Monday September 1 1862
CHANTILLY CONFLICT CREATES CRUEL CASUALTIES
It was technically the last gasp of the Second Battle of Bull Run, but the conflict was violent to earn it a separate designation, either as the Battle of Chantilly or Ox Hill. Jackson’s flank attack on the Union right was fierce enough to carry on through a driving rain and occasional violent thunderstorm into the night. The Union lines held, but at the cost of two commanders of whom much had been expected in the future: Isaac I. Stevens and Philip Kearny. Overall commander John Pope withdrew slightly during the night but the defenses of Washington were holding firm.
Tuesday September 1 1863
CUMBERLAND CROSSING CHALLENGES CHATTANOOGA
Gen.

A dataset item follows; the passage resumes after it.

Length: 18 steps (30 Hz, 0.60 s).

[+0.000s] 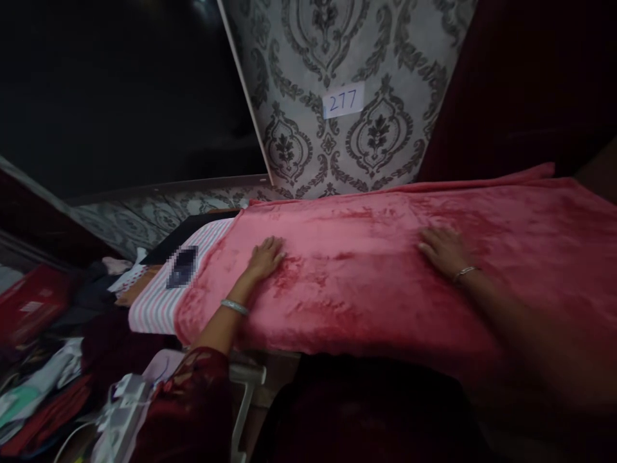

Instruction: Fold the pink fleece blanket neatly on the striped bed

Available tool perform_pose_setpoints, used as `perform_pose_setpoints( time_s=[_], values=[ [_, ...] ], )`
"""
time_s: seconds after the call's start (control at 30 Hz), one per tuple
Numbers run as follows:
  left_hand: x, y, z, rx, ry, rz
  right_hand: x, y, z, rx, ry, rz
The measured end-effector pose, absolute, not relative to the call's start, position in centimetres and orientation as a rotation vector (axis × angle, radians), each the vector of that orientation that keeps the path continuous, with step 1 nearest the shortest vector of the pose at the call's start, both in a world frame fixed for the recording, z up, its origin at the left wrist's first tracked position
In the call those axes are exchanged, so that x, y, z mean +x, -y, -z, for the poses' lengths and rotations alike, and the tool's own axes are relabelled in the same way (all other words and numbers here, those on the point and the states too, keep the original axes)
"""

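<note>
Lying spread, left hand [265,259] and right hand [443,252] touch pink blanket [354,276] overlapping striped board [157,310].

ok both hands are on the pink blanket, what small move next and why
I'd probably slide the left hand a little toward the right hand, pressing lightly: both look palm-down on the pink blanket, and darker, uneven patches show on its surface between them, which a stroke might even out.
</note>
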<state>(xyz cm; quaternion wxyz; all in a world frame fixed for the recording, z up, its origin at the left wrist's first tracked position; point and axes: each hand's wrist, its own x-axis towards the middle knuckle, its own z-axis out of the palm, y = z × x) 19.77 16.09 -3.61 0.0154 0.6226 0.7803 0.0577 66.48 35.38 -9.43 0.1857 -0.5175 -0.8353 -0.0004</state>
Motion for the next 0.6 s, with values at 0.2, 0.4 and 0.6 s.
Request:
perform_pose_setpoints(
  time_s=[0.2, 0.4, 0.6],
  values=[
    [24.9, -21.9, 4.2, 2.268, -2.066, -0.454, 61.0, -33.8, 8.2, -1.123, 2.272, -0.441],
    [27.6, -24.8, 5.9, 2.413, -1.864, -0.781, 57.3, -34.2, 9.4, -0.985, 1.906, -0.686],
    [26.8, -24.8, 7.9, 2.418, -1.805, -1.025, 57.3, -33.4, 10.8, -0.873, 1.932, -0.63]
  ],
)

William S. Rosecrans was the shining star of the Union war effort during the late summer of 1863, even if his efforts at securing the vital agricultural center of the Confederacy were overshadowed by more dramatic actions at Gettysburg in the East and Vicksburg further west. Today Rosecrans’ Army of the Cumberland continued the crossing of the river from which they took their name. Before them the troops laboring under command of Braxton Bragg continued to retreat, and the Army of Tennessee was looking at being forced out of the state whose name they bore. The immediate target was the river town of Chattanooga.
Thursday September 1 1864
GEORGIA GUNFIRE GETS GRIM
Sherman’s assault on Atlanta continued and Hood could no longer hope to hold. The last defense was going on in a separate fight known as the Battle of Jonesborough, where Confederate generals S. D. Lee and William Hardee struggled to hold off Union troops under George Thomas and John Schofield. The threat of being flanked and attacked from the side always loomed. Hood began the evacuation of Atlanta, destroying what his men could not carry to deny it to the enemy. Flames roared in the railroad yards and explosions were constant as munitions were blown up in the town.